As always in search for the cool part of town, we found an Antwerp street with artistic shops. This was an avant garde furniture store or gallery with nobody in it except for this friendly guy, Wout Bemelmans. His goal in life is to design this type of furniture, and he had a few pieces to show us.

And then it was back home, flying out of Amsterdam. The airports so modern and slick there. Souls getting sorted to leave this world.

And back to my deck in good old Los Gatos. As I always say, if clouds were for some reason rare—like if there was only one spot on Earth where you could see them—how we’d flock to view them!

I introduced Barb Ash to Teri Hope, curator of the Los Gatos Coffee Roasting cafe—and Barb hung a show of seventeen photos that she took in Cuba last year. A beautiful show and a big success.

Barb has this skill that somehow I still haven’t mastered—even after sexy-five years of shooting. It’s called focus. Barb’s photos are totally sharp. Great compositions and subjects too.

One day I was showing Barb the Haight, where I don’t go very often. Always fun to see the new stores and the old ones. Borderlands Books is there these days, moved from Valencia Street, a great place. This shot shows the sign of … a music store. Cute.

We hit the insanely gnarly Fluevog shoe store. One of a kind creations, year after year. Me wondering which shoe will go best with my outfits.

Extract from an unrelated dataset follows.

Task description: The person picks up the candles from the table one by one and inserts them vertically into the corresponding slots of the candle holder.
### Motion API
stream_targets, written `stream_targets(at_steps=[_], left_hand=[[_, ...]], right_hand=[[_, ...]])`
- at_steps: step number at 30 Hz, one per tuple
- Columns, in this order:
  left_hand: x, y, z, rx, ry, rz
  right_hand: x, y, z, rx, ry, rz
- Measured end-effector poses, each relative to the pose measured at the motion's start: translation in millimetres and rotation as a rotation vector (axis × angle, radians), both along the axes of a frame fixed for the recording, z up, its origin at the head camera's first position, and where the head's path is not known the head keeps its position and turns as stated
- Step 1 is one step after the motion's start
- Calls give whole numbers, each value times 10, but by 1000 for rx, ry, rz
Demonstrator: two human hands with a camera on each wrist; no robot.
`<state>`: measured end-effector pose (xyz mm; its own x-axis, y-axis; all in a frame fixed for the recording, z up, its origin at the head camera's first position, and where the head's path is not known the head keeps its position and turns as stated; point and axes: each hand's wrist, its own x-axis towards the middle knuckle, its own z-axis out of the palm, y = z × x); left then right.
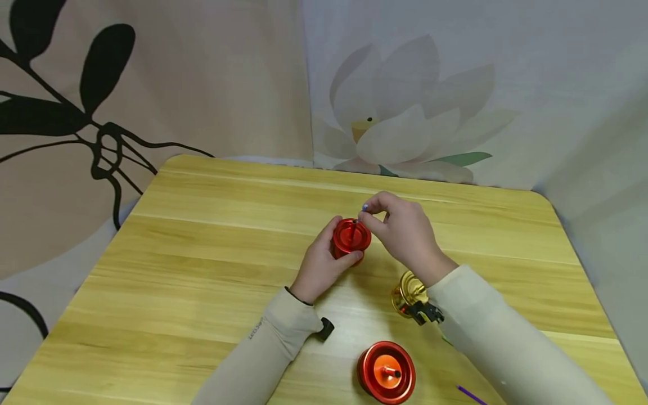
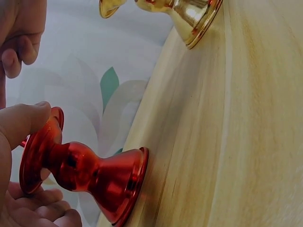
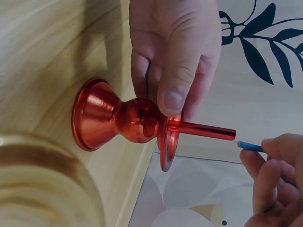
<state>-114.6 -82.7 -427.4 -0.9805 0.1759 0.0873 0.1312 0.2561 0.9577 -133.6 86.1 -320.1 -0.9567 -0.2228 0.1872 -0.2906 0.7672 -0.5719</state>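
Observation:
A red metal candle holder [image 1: 351, 236] stands upright near the table's middle. My left hand [image 1: 326, 256] grips it round the waist under its dish, thumb on the near side [image 3: 174, 97]. A red tube [image 3: 203, 131] rises from the dish. My right hand [image 1: 374, 215] hovers just above it and pinches a thin blue stick [image 3: 248, 145], whose tip meets the top of the tube. In the left wrist view the holder [image 2: 90, 170] sits with its flared base on the wood, and my thumb [image 2: 21, 123] lies on the dish rim.
A gold candle holder [image 1: 408, 291] stands under my right forearm, with a black piece beside it. Another red holder [image 1: 387, 372] with an orange centre sits at the near edge. A small black cap [image 1: 325, 329] and a purple stick [image 1: 471, 395] lie nearby. Printed cloth hangs behind the wooden table [image 1: 202, 242].

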Motion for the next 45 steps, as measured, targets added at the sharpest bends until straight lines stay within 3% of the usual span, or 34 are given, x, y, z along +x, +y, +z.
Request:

This is more or less a Halloween painting, although at the time I was also trying to visualize some of the aliens in Sqinks. They’re called Mu9ers from the world Mu 9. Like the San Francisco 49ers, in a way, although these critters are known for huffing human brains. Not that, as it turns out, it actually kills you have a Mu9er huff your brain. More like it clears you up. But too many repeats, and your brain’s a little too clear, or maybe it’s wet, gooshy, and collapsed like an old pumpkin, and there you are on the Santa Cruz sidewalk. Spare change?

But while it lasts, we can have fun. Here I am in food-coma at Rudy’s Can’t Fail Cafe in Emeryville, down near the lower end of Berzerkistan. I worship the Clash song, “Rudy Can’t Fail.” Along with Dandy Livingtone and his “Message to You Rudy,” these rude boys redeemed by first name, which lived so long in the shadow of that cutesy-poo, didactic, ad-jingle-type reindeer.

Rudy can’t fail! Yes! Rudy Jr. had told me of this Valhalla, and, while spending a night in Berkeley, Barb and I sought it out for the most bodacious breakfast imaginable. Spinach, salmon, grease…we got! Unpretentious as a used car lot, but hip and mellow within.